YOUR GOAL
Below is a listing with pictures in it; transcribe exactly the lines from the one that has "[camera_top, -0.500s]" through the one that has "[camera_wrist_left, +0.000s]", and omit those pictures.

SOURCE DATA

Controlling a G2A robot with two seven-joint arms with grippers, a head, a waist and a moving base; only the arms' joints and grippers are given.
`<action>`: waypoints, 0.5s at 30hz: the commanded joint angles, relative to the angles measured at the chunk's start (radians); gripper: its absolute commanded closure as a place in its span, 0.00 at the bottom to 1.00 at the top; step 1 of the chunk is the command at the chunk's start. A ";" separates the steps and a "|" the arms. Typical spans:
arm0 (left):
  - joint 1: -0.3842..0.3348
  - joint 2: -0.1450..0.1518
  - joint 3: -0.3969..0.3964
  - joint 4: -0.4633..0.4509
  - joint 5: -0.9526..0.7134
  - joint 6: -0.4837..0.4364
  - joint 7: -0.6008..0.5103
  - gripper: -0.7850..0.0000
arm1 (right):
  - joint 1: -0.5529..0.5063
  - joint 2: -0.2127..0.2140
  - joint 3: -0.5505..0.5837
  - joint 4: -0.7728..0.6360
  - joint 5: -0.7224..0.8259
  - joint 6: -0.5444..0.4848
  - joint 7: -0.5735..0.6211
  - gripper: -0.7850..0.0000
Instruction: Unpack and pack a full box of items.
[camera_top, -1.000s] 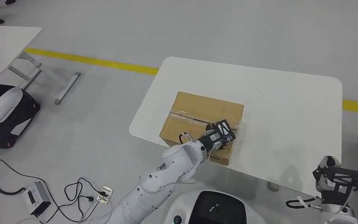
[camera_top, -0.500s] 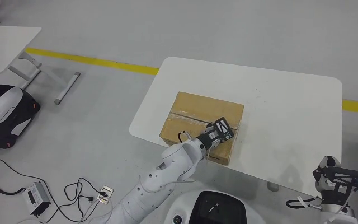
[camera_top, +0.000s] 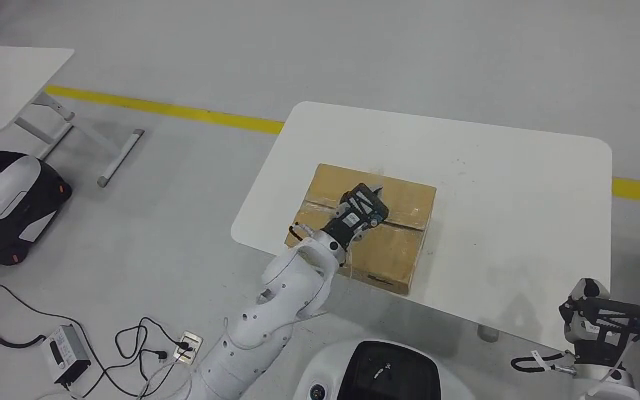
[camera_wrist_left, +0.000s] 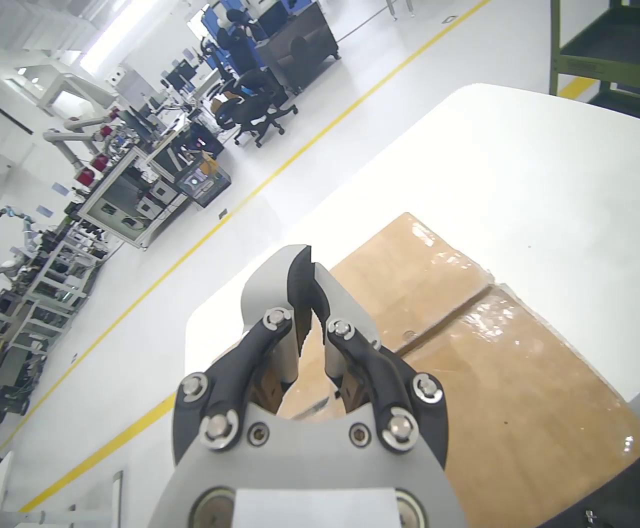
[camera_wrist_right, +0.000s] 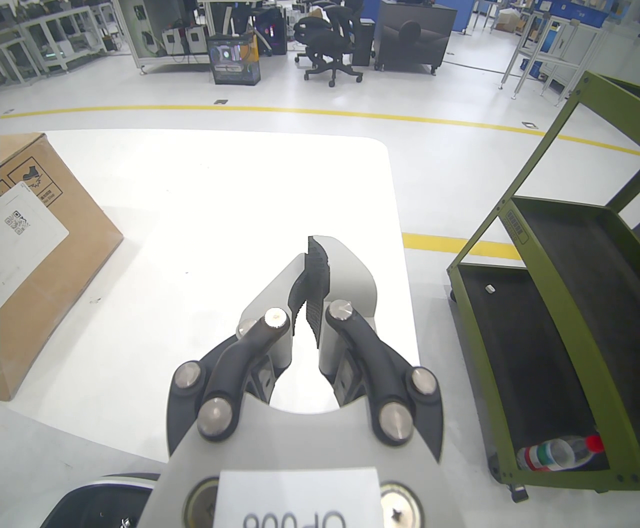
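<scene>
A closed brown cardboard box (camera_top: 395, 215) with a taped centre seam lies on the white table (camera_top: 500, 170), near its left front part. My left gripper (camera_top: 360, 210) is over the box top, close to the seam, with its fingers shut and nothing between them. In the left wrist view the gripper (camera_wrist_left: 306, 280) hovers over the box (camera_wrist_left: 500, 360) beside the tape line. My right gripper (camera_wrist_right: 310, 270) is shut and empty, low beyond the table's front right corner; the box (camera_wrist_right: 45, 250) stands off to its side. In the top view the right gripper (camera_top: 598, 318) sits at the lower right.
A green trolley (camera_wrist_right: 550, 280) with a plastic bottle (camera_wrist_right: 560, 452) on its lower shelf stands beside the table. The right half of the table is bare. A yellow floor line (camera_top: 170, 110) runs behind the table.
My left gripper has moved left and away from the box's near right part to over the centre seam. The right arm has not moved.
</scene>
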 joint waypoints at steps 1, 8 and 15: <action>0.015 0.004 -0.034 -0.029 -0.004 0.000 0.001 1.00 | 0.000 0.000 0.000 0.000 0.000 0.000 0.000 1.00; 0.060 0.019 -0.163 -0.095 0.027 -0.027 -0.025 1.00 | 0.000 0.000 0.000 0.000 0.000 0.000 0.000 1.00; 0.088 0.032 -0.283 -0.124 0.042 -0.052 -0.033 1.00 | 0.000 0.000 0.000 0.000 0.000 0.000 0.000 1.00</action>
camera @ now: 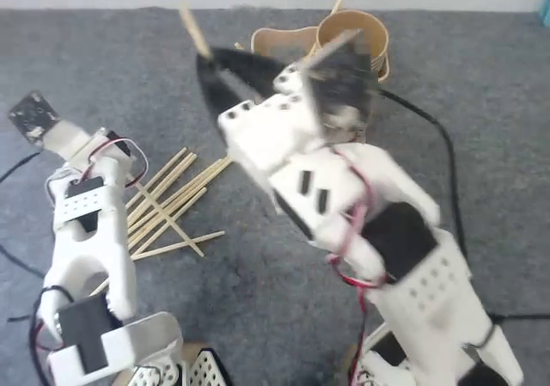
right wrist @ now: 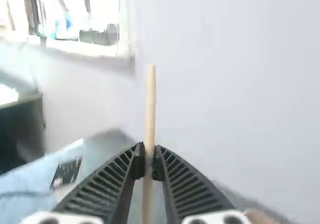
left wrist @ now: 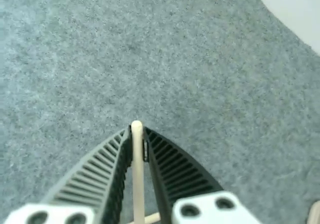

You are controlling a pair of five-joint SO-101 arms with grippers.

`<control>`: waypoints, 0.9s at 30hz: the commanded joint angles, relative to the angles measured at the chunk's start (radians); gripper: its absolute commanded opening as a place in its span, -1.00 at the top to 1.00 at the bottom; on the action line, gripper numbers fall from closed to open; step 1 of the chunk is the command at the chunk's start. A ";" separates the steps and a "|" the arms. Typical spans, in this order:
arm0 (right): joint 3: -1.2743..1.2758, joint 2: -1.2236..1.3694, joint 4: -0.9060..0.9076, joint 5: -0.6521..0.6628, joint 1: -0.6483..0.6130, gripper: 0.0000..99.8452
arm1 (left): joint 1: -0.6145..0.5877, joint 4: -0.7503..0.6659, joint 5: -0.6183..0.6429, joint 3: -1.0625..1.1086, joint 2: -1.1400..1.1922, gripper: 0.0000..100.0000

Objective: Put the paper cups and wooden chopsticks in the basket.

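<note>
Right gripper (right wrist: pixel 149 156) is clamped on a raised chopstick (right wrist: pixel 150 99); left gripper (left wrist: pixel 136 134) pinches a second chopstick (left wrist: pixel 136 184). Next (transfer step, judged): align over the basket (camera: pixel 273 42), then release.

Location type: indoor robot test bench, in a lab or an office room; which of the two cannot be told. Indicators: table under a grey felt mat (camera: pixel 481 76), two white printed arms (camera: pixel 86 231) with exposed wiring (camera: pixel 129 150), a black cable (camera: pixel 444 145) across the mat, a plain white wall (right wrist: pixel 225 84) and a bright window (right wrist: pixel 75 14).
</note>
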 commanded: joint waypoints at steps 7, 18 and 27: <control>0.193 -0.380 -0.067 0.012 0.061 0.99 | 0.008 -0.028 -0.011 -0.008 -0.012 0.98; 0.661 -0.486 -0.708 0.031 0.226 0.99 | 0.011 -0.028 -0.011 -0.008 -0.012 0.98; 0.526 -0.021 -1.122 -0.173 0.412 0.99 | 0.015 -0.028 -0.071 -0.008 -0.012 0.98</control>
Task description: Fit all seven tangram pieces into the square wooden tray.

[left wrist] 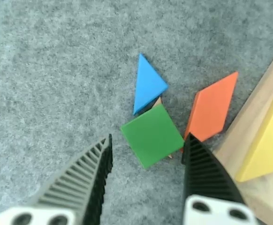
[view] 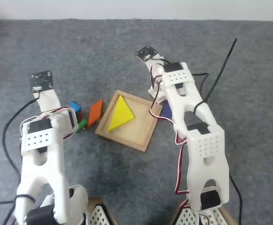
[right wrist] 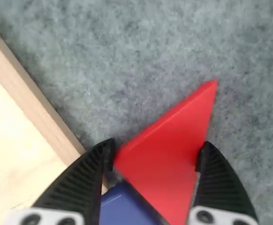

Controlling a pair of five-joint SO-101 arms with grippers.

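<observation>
The square wooden tray [view: 143, 136] lies mid-table with a yellow triangle [view: 121, 112] in it. Left of the tray are an orange parallelogram [view: 95, 112], a blue triangle [view: 74, 106] and a green square [view: 82, 124]. My left gripper [left wrist: 148, 152] is open just above the green square [left wrist: 152, 135], with the blue triangle [left wrist: 147, 85] and the orange parallelogram [left wrist: 211, 107] beyond it. My right gripper [right wrist: 155, 157] is open at the tray's right side. Its fingers straddle a red triangle [right wrist: 171, 140] that overlaps a dark blue piece [right wrist: 125, 208].
Grey carpet covers the table. A tan sliver [left wrist: 157, 101] pokes out under the green square. The tray's rim [right wrist: 38, 112] runs close beside the right gripper. A black cable [view: 223, 68] rises behind the right arm.
</observation>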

EXPECTED ANSWER
[camera_top, -0.500s] 
[camera_top, +0.000s] 
[camera_wrist_left, +0.000s] 

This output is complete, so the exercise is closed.